Here Saunders went too far. He mashed the bread.
A big news day Monday on other fronts.
We got the first look at the five applications to the Riverfront Development Corp. to redevelop Mud Island River Park. Technically these are applications with the specific plans including financing due at the RDC in another month.
But all but one of the applicants submitted some plans – albeit tentatively and without confirmed financing options – to the RDC.
The one who didn’t was Bass Pro Shops, the neighbors on the harbor who moved into the Pyramid just this past May.
On the Overton Park front, Memphis City Council member Worth Morgan on Behind The Headlines. That’s not all he talked about on the show recorded Friday during the faux blizzard. I promise that’s the last reference to the storm that wasn’t.
He also talked about public safety issues and the council’s coming budget season that begins in April.
Is Amazon coming after FedEx? The head of a new logistics start-up thinks so. This is not a new discussion for FedEx founder Fred Smith who routinely wades into these waters with analysts during the company’s quarterly earnings conference calls. Smith doesn’t think his company is even in the same business as rival UPS much less Amazon.
And don’t forget Amazon is a customer of FedEx, another feature of a fascinating world where competitors aren’t necessarily in the same business and use each other’s services.
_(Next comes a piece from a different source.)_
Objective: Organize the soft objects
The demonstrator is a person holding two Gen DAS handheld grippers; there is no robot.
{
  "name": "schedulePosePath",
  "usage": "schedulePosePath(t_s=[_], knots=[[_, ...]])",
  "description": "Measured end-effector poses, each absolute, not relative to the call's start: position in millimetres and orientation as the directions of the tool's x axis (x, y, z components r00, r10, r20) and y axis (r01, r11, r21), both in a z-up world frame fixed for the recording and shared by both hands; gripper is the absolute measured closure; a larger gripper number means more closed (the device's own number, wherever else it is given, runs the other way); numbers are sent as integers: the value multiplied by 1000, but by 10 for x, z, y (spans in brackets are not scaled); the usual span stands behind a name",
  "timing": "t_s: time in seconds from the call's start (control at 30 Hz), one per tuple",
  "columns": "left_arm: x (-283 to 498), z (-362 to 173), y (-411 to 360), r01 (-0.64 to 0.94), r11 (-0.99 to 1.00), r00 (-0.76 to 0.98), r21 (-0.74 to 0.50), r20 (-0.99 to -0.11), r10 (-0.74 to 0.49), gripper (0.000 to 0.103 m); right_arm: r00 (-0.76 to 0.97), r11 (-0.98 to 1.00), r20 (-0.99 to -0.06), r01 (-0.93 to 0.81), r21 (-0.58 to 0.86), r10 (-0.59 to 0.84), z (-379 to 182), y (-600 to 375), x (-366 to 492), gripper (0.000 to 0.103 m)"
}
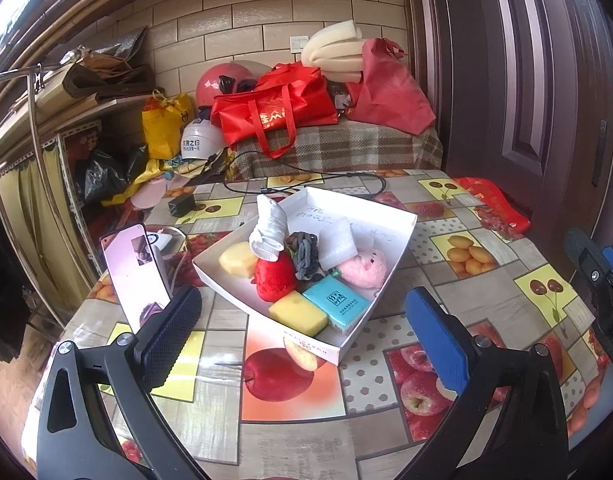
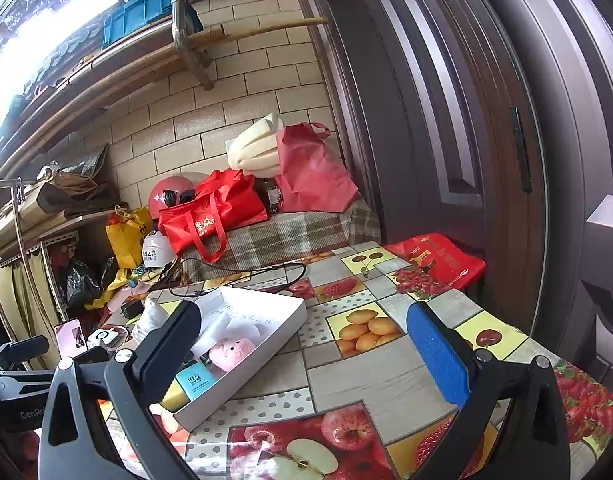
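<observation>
A white cardboard box (image 1: 390, 264) sits on the fruit-patterned table. It holds a white sock (image 1: 268, 226), a red plush strawberry (image 1: 274, 278), a yellow sponge (image 1: 298, 313), a pale yellow block (image 1: 237, 259), a grey hair tie (image 1: 305, 252), white foam (image 1: 338, 242), a pink plush pig (image 1: 366, 268) and a teal tissue pack (image 1: 340, 305). My left gripper (image 1: 302, 338) is open and empty, just in front of the box's near corner. My right gripper (image 2: 302, 354) is open and empty, to the right of the box (image 2: 266, 344). The pig (image 2: 230, 352) and tissue pack (image 2: 195, 380) show there.
A pink phone (image 1: 132, 276) stands on the table's left, with a charger (image 1: 181, 205) and black cable (image 1: 306, 184) behind the box. A red bag (image 2: 438, 264) lies at the table's far right edge by the door. A bench with red bags (image 1: 274, 114) stands behind.
</observation>
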State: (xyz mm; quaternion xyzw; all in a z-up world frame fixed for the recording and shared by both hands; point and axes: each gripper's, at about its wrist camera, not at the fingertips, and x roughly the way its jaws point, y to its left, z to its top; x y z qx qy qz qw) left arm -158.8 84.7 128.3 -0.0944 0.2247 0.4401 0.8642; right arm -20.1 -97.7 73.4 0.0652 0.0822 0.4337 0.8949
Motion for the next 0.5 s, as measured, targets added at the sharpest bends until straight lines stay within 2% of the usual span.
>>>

Late last year, our newsroom was abuzz with speculation about a group of real estate investors from Australia who were buying real estate Downtown. Yes, we really do have these kinds of conversations as well as who would win if certain local political figures got into a street fight. We haven’t done that one much recently because of the new council. We are still gauging their abilities to fight, their tactics and how fast they would heal to make the right kind of match-ups.
And now I’ve broken the Fight Club rule – don’t talk about Fight Club.
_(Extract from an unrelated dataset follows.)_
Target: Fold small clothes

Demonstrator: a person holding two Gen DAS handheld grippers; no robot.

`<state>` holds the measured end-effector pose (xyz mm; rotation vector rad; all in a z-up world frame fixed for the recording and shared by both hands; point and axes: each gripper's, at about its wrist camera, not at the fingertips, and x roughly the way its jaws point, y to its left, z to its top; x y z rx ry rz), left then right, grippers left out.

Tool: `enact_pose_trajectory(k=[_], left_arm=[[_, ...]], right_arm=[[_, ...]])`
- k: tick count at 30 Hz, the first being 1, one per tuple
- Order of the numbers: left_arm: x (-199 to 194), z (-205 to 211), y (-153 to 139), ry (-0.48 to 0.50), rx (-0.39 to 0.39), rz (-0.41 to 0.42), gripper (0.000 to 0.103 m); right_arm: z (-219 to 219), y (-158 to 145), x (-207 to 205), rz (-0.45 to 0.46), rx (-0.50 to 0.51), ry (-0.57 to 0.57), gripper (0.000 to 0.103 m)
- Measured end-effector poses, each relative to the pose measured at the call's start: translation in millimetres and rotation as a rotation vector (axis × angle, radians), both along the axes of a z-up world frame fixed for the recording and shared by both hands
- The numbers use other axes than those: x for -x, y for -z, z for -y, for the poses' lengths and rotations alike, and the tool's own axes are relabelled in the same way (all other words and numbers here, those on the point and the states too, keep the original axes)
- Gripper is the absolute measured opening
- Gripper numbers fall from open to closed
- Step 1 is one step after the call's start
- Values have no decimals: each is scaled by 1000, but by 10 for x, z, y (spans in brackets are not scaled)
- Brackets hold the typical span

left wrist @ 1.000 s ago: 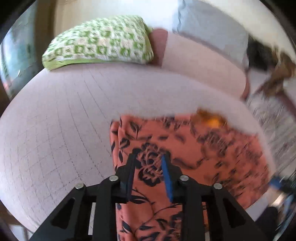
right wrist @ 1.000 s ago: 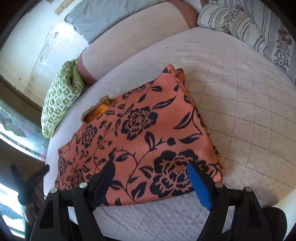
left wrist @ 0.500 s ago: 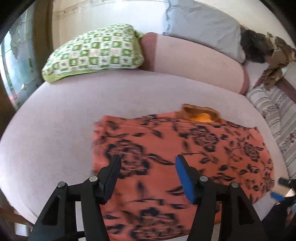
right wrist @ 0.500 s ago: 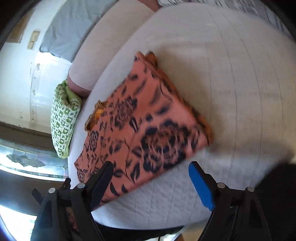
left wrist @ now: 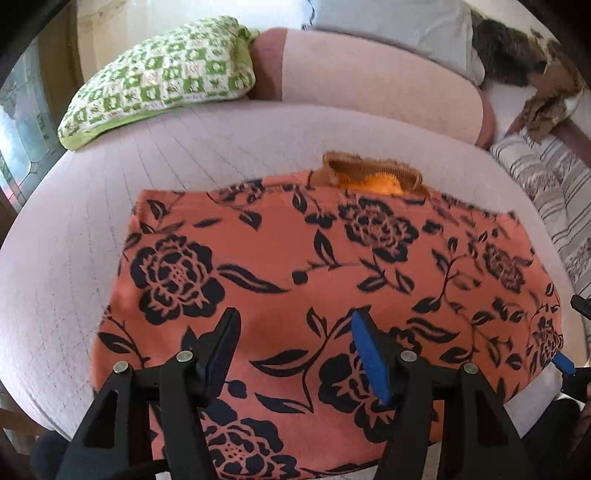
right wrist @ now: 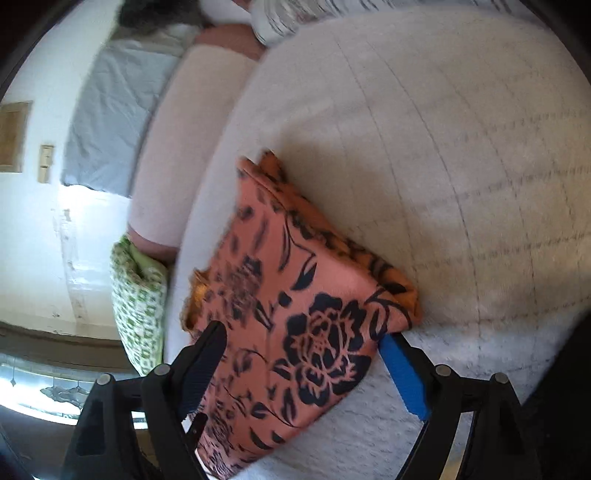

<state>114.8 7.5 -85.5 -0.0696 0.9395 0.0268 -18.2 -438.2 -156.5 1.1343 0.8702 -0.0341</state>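
An orange garment with a black flower print lies folded flat on a pale quilted bed. Its brown neck opening with an orange lining shows at the far edge. My left gripper is open and hovers over the garment's near middle, holding nothing. My right gripper is open around the garment's near right corner, seen tilted; the cloth lies between its black finger and blue pad. The right gripper's blue tip also shows in the left wrist view.
A green and white patterned pillow lies at the bed's far left. A pink bolster and a grey pillow run along the back. Striped bedding lies at the right. A window is at the left.
My left gripper opened wide and drew back, centring over the garment. My right gripper swung and tilted toward the garment's right corner, staying open.
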Motion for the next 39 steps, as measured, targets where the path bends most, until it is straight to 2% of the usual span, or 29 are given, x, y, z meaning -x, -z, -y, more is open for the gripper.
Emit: enact_pose_trajectory(k=[1,3,5,6,9,11,12,13,15,16,17,19,21,24,26,27,29,31,32,33,34,35,36,39], left_arm=[[9,-7,-22,-4,-2,10,70],[-10,12,7,-1,-17,11,73],[-68,35,136,0,-28,-42,73],[-91,46,215,0,-33,-71,73],[-47,96,216,12,-71,-45,73],[-29,83,161,9,-47,-42,73],[-10,63,125,4,-34,-30,73],[8,45,115,0,-28,-19,73],[-1,32,247,12,-43,-39,75],[3,46,315,43,-70,-35,77],[29,60,300,61,-89,-16,77],[85,-34,187,51,-19,-17,76],[251,-325,-37,-34,95,68,76],[582,-839,-288,-195,111,206,76],[772,-1199,-316,-294,119,245,76],[859,-1387,-289,-339,121,241,76],[1004,-1687,-198,-403,136,215,76],[1172,-1887,-132,-452,151,220,76],[1243,-1947,-99,-463,151,221,76],[1277,-1968,-74,-465,149,220,76],[1301,-1970,-55,-464,148,218,76],[1285,-1943,-28,-455,149,210,76],[1237,-1894,5,-437,155,195,76],[1099,-1640,102,-356,160,167,76]], right_arm=[[-14,-30,-17,15,14,-3,87],[-59,13,-91,-18,48,-29,87],[-64,133,-151,-69,46,-32,87],[-53,140,-151,-64,39,-21,87],[-56,114,-195,-64,64,-34,87],[-108,109,-268,-67,115,-69,81],[-149,80,-305,-73,158,-91,57],[-193,58,-361,-77,180,-120,21],[-188,40,-373,-88,190,-137,19],[-248,-66,-407,-74,232,-154,19],[-306,-165,-402,-50,265,-166,19],[-562,-568,-436,53,363,-226,19],[-892,-942,-480,154,433,-291,18],[-1695,-1504,-485,331,510,-459,14],[-2341,-1756,-411,444,545,-597,14],[-2704,-1797,-369,486,542,-681,14],[-3098,-1661,-291,507,539,-781,15],[-3171,-1401,-221,453,587,-797,16],[-3023,-1212,-177,402,561,-769,17],[-2829,-1069,-139,359,516,-732,28],[-2569,-918,-101,308,472,-677,58],[-2226,-769,-77,240,446,-592,76],[-1943,-684,-35,197,443,-514,86],[-975,-536,42,100,429,-288,86]])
Anyway, Madeline Faber has talked to the Australian investors and the folks they are working with stateside about their intentions and what this means for Downtown.
In other real estate developments, (see what I did there) we know who the anchor tenant is for the retail center at Sam Cooper Boulevard and Tillman Street. It’s Save-A-Lot Food Stores which will hire 30 people out of 50 total who will work in the center.
This is the first use of the Community Builder tax incentives by the Economic Development Growth Engine organization. And how the Save-A-Lot fares will be another part of the ongoing discussion about the incentives we use to point development into areas where developers might not immediately consider for their projects in terms of the bottom line.
Don Wade’s post mortem on the Tigers basketball loss to East Carolina over the weekend and Tigers football gets five more commitments.
Linden Camilla Towers sells; a payroll and tax services company buys an East Memphis building for its headquarters; and Exeter sells 13 of its industrial properties in Memphis as part of a larger sale of its national portfolio – all in the Memphis Real Estate Recap.
In Nashville, Monday saw more calls for the resignation of Franklin state Representative Jeremy Durham. It began with the leader of the Tennessee Democratic Party. By the end of the day on Capitol Hill, top Republicans had joined the call and some legislators of both parties were calling for a sexual harassment investigation of Durham. Durham is a Republican. Over the weekend, he gave up his leadership position as majority whip in the House after initially denying he had done that.
At the end of the week in Nashville, state Senator Lee Harris of Memphis tells us he will announce his intentions in the August Congressional Democratic primary. Harris is considering a challenge of incumbent Congressman Steve Cohen.
In the national economy, McDonald’s see a jump at breakfast and the world economy since the Fed raised interest rates.